Les parents doivent comprendre que l’asthme est une maladie potentiellement mortelle, affirme la Dre Krishnamoorthy, et que la maîtrise de la maladie est de loin plus importante qu’un risque incertain d’effets indésirables systémiques, y compris le retard de croissance.

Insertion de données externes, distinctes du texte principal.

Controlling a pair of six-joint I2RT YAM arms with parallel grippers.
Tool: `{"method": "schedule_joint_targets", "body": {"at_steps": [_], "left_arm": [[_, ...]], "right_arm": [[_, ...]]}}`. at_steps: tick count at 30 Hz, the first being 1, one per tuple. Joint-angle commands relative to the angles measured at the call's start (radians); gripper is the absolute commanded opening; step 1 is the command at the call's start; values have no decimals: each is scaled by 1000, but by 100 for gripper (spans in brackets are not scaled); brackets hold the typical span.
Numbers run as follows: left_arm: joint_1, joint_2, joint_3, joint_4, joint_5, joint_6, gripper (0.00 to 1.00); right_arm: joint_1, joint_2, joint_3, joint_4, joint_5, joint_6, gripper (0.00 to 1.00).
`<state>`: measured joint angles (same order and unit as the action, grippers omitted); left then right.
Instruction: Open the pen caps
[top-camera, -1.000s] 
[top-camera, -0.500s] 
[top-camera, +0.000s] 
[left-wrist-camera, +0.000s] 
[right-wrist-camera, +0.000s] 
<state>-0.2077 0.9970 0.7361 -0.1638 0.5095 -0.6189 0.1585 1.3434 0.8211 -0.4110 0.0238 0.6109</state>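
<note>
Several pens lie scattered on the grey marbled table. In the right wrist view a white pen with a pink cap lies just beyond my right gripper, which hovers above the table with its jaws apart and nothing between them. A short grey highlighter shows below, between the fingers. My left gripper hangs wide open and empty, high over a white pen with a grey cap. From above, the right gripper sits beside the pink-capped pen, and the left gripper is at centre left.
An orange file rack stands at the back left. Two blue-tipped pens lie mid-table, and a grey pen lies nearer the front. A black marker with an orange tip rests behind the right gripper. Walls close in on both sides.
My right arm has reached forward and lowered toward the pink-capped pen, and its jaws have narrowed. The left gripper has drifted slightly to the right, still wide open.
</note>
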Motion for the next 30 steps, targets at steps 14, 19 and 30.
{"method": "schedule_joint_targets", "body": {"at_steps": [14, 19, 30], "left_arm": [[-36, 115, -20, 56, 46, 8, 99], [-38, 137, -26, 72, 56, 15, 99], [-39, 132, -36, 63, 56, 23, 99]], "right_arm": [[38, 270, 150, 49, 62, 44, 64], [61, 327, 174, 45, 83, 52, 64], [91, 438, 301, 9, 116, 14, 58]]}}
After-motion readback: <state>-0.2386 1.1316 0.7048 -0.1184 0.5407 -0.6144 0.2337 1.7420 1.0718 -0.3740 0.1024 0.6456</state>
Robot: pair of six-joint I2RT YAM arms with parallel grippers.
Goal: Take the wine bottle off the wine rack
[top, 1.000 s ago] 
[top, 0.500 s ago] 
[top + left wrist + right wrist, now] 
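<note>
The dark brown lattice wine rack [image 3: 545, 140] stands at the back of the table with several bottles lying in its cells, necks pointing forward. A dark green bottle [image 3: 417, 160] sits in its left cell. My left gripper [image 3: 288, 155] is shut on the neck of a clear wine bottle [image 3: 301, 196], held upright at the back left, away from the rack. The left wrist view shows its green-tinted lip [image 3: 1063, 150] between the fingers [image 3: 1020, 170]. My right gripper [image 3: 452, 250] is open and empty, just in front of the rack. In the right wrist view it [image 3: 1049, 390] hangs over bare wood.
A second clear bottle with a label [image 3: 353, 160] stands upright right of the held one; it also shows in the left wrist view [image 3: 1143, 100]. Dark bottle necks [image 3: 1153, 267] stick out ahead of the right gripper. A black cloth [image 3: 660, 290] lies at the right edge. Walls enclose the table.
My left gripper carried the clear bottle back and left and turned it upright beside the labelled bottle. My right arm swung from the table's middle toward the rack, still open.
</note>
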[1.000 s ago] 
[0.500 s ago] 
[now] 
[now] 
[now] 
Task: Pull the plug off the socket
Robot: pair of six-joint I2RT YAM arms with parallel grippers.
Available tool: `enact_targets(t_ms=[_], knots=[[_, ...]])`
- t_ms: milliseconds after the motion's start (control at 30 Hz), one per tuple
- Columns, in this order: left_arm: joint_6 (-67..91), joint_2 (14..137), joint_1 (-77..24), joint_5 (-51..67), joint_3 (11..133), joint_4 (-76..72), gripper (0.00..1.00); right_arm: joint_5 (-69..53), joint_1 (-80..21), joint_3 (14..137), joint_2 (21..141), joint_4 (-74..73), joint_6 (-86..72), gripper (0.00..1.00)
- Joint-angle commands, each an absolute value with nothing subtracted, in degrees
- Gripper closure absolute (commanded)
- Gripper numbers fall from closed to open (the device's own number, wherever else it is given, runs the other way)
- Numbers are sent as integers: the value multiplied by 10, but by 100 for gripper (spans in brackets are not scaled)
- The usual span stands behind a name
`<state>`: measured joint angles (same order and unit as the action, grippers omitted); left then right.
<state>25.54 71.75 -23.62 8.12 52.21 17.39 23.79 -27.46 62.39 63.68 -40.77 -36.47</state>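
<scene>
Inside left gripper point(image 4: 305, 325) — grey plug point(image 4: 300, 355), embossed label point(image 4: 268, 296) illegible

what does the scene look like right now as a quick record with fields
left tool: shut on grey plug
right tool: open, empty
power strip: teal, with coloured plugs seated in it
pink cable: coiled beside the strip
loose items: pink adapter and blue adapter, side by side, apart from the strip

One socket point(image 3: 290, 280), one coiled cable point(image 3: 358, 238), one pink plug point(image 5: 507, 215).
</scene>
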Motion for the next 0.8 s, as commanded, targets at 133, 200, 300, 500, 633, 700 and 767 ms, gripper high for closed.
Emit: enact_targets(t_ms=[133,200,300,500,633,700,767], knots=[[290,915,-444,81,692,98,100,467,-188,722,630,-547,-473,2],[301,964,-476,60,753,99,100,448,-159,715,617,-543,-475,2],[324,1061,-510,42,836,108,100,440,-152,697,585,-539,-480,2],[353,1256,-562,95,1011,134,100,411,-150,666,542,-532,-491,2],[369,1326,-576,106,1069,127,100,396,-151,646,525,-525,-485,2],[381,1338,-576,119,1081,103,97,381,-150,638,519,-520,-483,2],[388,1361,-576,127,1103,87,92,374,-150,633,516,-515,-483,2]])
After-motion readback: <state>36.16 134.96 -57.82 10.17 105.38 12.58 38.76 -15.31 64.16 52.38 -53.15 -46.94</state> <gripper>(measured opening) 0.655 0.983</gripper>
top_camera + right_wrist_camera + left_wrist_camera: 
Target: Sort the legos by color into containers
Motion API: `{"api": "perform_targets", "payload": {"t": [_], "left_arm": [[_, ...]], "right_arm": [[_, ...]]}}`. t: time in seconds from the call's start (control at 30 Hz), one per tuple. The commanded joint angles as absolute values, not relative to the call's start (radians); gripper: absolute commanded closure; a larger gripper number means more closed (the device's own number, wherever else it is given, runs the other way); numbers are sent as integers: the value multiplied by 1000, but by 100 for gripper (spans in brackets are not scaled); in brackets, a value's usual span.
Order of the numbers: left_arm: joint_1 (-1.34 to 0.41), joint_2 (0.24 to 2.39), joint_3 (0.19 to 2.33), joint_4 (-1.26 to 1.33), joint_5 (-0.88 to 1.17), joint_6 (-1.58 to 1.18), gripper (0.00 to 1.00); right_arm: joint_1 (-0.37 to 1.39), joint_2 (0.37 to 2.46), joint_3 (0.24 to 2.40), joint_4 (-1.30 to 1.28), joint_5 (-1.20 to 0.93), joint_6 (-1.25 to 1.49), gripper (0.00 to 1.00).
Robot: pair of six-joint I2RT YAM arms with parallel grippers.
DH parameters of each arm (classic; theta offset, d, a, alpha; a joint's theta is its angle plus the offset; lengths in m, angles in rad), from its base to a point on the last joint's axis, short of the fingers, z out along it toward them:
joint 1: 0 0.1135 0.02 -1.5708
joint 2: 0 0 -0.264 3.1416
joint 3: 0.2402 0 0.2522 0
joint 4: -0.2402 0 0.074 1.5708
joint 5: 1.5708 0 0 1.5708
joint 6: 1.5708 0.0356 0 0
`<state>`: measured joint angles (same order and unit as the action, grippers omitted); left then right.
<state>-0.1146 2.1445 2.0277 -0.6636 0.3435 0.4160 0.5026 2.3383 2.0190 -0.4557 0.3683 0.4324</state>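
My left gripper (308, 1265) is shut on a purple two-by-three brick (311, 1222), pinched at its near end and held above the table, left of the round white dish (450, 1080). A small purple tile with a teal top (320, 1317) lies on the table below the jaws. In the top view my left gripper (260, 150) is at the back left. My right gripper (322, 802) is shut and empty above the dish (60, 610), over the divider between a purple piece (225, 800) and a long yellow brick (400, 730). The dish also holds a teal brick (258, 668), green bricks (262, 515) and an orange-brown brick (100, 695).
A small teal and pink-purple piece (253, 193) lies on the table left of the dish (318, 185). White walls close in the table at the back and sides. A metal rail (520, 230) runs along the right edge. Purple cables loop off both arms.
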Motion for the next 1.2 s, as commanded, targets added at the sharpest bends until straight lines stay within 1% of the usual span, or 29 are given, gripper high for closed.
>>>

Certes, les parents doivent apprendre comment ils peuvent modifier le risque d’effets systémiques des CSI, mais on doit leur expliquer clairement la nécessité d’une adhésion rigoureuse au traitement.

Résumé

S’il aspire à maîtriser à long terme l’asthme persistant chez l’enfant, le médecin doit bien sûr prescrire le bon CSI à la bonne dose, condition sine qua non du traitement de première intention pour que la maladie ne progresse pas, mais il doit aussi discuter des risques associés aux CSI avec les parents. Tous les CSI sont d’efficacité comparable pour la maîtrise des symptômes, mais ils diffèrent quant à leur risque relatif d’absorption systémique qui peut influer sur les risques systémiques, tel le retard de croissance. Le plus important est d’éviter toute exacerbation grave de l’asthme, mais si le médecin choisit le CSI qui risque le moins d’être absorbé par l’organisme, les parents seront peut-être plus nombreux à s’assurer de l’adhésion à un traitement qui pourrait sauver la vie de leur enfant.